Monday, March 30, 2009

Giving Up The Ghost

Jesse shivered in her bed. For hours now, she had been lying awake, listening to the sounds of the dying night, streaks of sunlight peaking over the horizon and into her window. Sleep was an elusive creature that she never managed to capture for very long. It danced just outside her grasp, taunting her heavy head and eyelids. Another night gone by now with only a moment or two of peaceful slumber. Her heart fluttered with the thought of facing another day.


Slowly she rose from the indention her body made in the soft covers and placed her feet upon the cold floorboards. Reality reigned once again. In the bed, even without sleep, she could pretend that life hadn’t changed. That her parents were not always crying and sad. That her father still had his job. That her brother still played in the backyard, his scabby knees covered in dirt and grass stains. He was always filthy when he came in for supper at the end of the day. Jesse’s mother had called him a street urchin, making him soak in the tub and hot water before they sat down to eat.


“There’s enough dirt on that boy for me to plant a garden! Jamie, do you crawl around underground to get that dirty, son?” He’d smile up at their mother, giggle, shaking his head.

Jesse closed her eyes to the memories, pushing them from her mind. There was enough remembering in the house, enough tributes to the dead and gone without reminding herself of them now. Time now for a shower to get ready for the day.

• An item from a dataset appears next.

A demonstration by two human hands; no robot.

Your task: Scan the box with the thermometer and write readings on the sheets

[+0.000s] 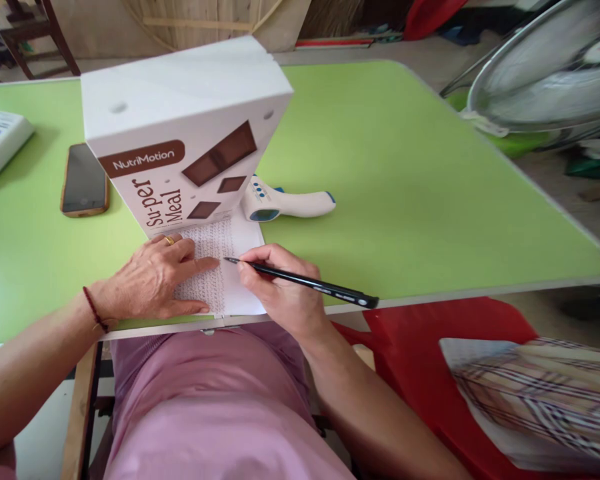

The mornings were the hardest part. Starting over each day, preparing for more heartache, more memories. More moments she wished she could fall through the cracks in the floor and disappear forever. She had developed a phrase, her own personal mantra, that she repeated throughout the day, over and over, until it was only a jumble of sounds that meant nothing at all.


“Smile. Just do it. Doesn’t matter if you believe it. Convincing everyone else that you do is the key. Play happy; everything’s ok. You are the strong one, the backbone. You can’t fall apart.”


She said it now as she made her way to the bathroom, leaving her pajamas in a heap on the floor. Jesse feared the consequences if she did stop saying it. The world would come crashing down around her and her family. She truly understood the momentous weight that Atlas must have born on his shoulders.